Fautrier Jean

MARCELLO DUDOVICH (1878 – 1962)

È stato uno degli esponenti maggiori del Tachisme. Insieme a Jean Dubuffet fu una delle principali figure dell’arte informale. Partecipò alla XXX Esposizione internazionale d’arte di Venezia. Nonostante la frequentazione della Royal Academy e della Slade School of Art di Londra, città dove visse con la madre tra il 1908 e il 1914, egli si orienta ben presto verso forme espressive anticonvenzionali ed estreme che, muovendo da Turner, tendono a una progressiva e metodica dissoluzione della forma. Nell’inquietante serie degli Ostaggi, realizzata tra il 1943 e il 1945, l’artista ha già messo a punto un proprio linguaggio di fortissima e tragica espressività, utilizzando il colore non più come tale, ma in quanto puro elemento materico, ora ricco e colante, ora grinzoso e rarefatto, a seconda delle aggiunte di colla, segatura, olio altre sostanze ancora. Anche il poeta Giuseppe Ungaretti fu un grande ammiratore degli «Ostaggi» di Fautrier[1]. La celebre serie prende spunto dall’esperienza personale di Fautrier.

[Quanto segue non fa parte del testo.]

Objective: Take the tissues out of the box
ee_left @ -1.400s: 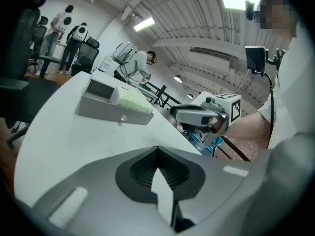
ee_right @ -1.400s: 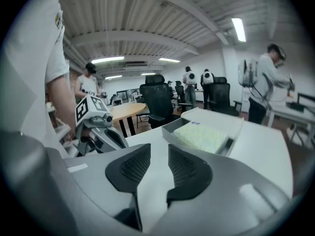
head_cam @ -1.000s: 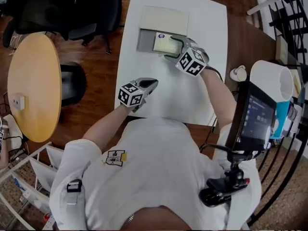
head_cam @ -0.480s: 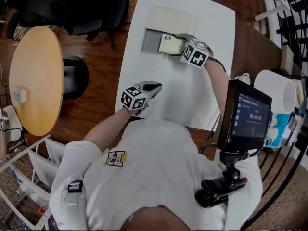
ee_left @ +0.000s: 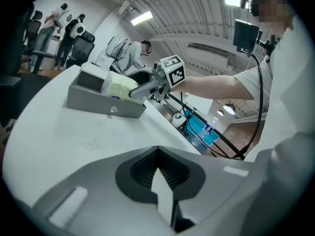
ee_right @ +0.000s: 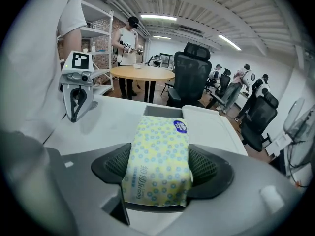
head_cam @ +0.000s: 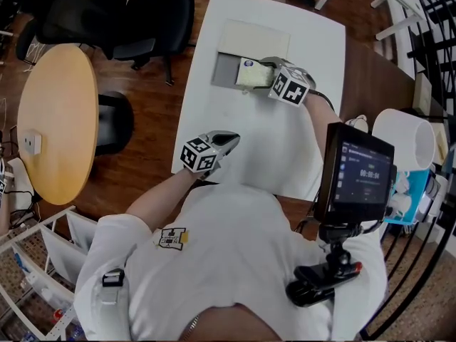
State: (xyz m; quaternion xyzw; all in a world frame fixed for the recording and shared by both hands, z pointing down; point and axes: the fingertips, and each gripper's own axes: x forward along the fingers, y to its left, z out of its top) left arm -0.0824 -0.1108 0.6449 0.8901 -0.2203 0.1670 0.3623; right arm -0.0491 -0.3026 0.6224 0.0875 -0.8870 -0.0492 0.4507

Egli, infatti, partecipa alla Resistenza francese e da partigiano antinazista ha modo di assistere alle atrocità che i soldati tedeschi compivano sui prigionieri (gli Ostaggi, appunto) nel cortile di una prigione che egli poteva osservare dal contiguo ospedale psichiatrico dove si era rifugiato. Testa d’ostaggio n. 14 risale al 1944 e allude, pur al di fuori di qualsiasi riconoscibilità figurativa, alla testa di un partigiano morente. Il colore, allora, si fa materia densa, quasi melmosa, lavorata a spatola e percorsa da cretti violacei che ne interrompono violentemente la continuità.